◆ **INSTRUCTIONS TO FOLLOW**
Pull every line with "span" from the material.

◆ **INFORMATION GIVEN**
■ ■ ■ ■ ■ ■ ■

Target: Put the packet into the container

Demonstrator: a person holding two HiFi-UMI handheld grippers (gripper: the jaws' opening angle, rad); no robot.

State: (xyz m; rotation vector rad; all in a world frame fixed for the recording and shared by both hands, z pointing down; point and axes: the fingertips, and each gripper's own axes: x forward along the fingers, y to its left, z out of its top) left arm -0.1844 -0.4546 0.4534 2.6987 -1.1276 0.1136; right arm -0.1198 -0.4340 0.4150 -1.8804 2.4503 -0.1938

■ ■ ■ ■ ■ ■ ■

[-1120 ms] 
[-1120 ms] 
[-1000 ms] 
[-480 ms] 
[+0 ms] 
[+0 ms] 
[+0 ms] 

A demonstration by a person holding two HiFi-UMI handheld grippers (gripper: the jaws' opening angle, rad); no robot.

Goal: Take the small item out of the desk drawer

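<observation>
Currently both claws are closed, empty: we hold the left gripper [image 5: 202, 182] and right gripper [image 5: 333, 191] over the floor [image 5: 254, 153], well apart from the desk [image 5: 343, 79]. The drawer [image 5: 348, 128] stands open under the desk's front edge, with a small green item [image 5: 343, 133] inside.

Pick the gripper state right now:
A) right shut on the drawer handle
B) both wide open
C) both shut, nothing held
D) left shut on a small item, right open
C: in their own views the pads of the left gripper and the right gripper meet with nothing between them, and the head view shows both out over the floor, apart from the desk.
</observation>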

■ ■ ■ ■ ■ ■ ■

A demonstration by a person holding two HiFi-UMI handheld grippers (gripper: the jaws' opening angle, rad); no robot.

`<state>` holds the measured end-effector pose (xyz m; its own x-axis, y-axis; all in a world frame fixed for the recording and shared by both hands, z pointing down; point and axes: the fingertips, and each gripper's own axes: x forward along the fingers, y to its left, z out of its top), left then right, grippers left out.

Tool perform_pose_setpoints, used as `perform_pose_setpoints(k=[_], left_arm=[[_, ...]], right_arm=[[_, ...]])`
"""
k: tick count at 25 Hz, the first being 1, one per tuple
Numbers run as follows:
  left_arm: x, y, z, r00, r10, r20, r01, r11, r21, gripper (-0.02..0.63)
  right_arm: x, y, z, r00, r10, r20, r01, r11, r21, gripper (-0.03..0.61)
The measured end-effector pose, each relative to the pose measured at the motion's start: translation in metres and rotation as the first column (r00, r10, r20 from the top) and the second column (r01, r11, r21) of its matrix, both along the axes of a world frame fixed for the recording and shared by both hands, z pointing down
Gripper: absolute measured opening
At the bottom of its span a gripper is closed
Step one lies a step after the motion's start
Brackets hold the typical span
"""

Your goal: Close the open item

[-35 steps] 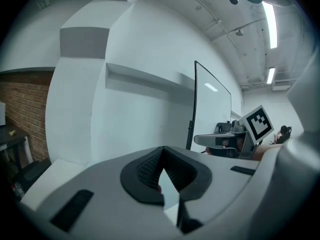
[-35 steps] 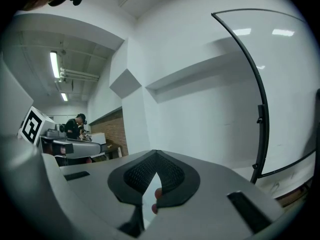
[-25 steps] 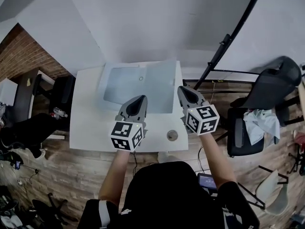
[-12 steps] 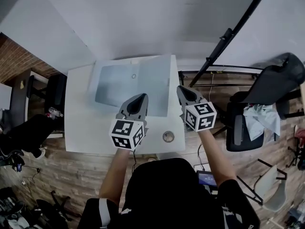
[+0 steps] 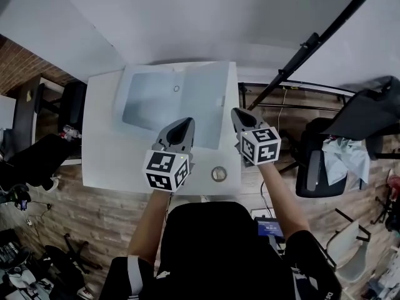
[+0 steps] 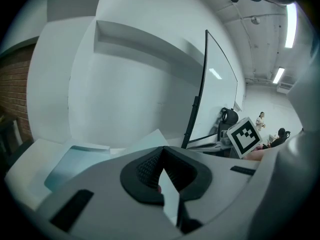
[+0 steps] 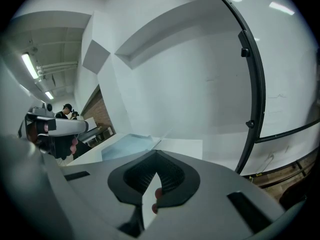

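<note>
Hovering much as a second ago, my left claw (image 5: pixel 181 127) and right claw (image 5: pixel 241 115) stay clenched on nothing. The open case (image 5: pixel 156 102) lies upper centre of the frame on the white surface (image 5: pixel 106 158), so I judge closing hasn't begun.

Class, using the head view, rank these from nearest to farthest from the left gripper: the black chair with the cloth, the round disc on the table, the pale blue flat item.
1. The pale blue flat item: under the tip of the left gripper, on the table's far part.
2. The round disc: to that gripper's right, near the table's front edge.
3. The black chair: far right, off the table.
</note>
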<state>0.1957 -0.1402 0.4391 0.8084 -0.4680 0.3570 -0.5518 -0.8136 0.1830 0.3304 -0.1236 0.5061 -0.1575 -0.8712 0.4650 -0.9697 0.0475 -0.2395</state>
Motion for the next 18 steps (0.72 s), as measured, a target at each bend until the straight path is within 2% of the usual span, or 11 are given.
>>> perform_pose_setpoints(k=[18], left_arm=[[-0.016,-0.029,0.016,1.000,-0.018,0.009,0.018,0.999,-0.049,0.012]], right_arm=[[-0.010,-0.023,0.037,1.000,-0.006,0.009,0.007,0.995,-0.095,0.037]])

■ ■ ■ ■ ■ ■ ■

◆ **EXERCISE ANSWER**
At the bottom of its span a gripper is closed
Brackets hold the typical span
Motion for the next 18 steps (0.72 s), as measured, a target at each bend until the straight path is within 2% of the usual span, or 11 are given.

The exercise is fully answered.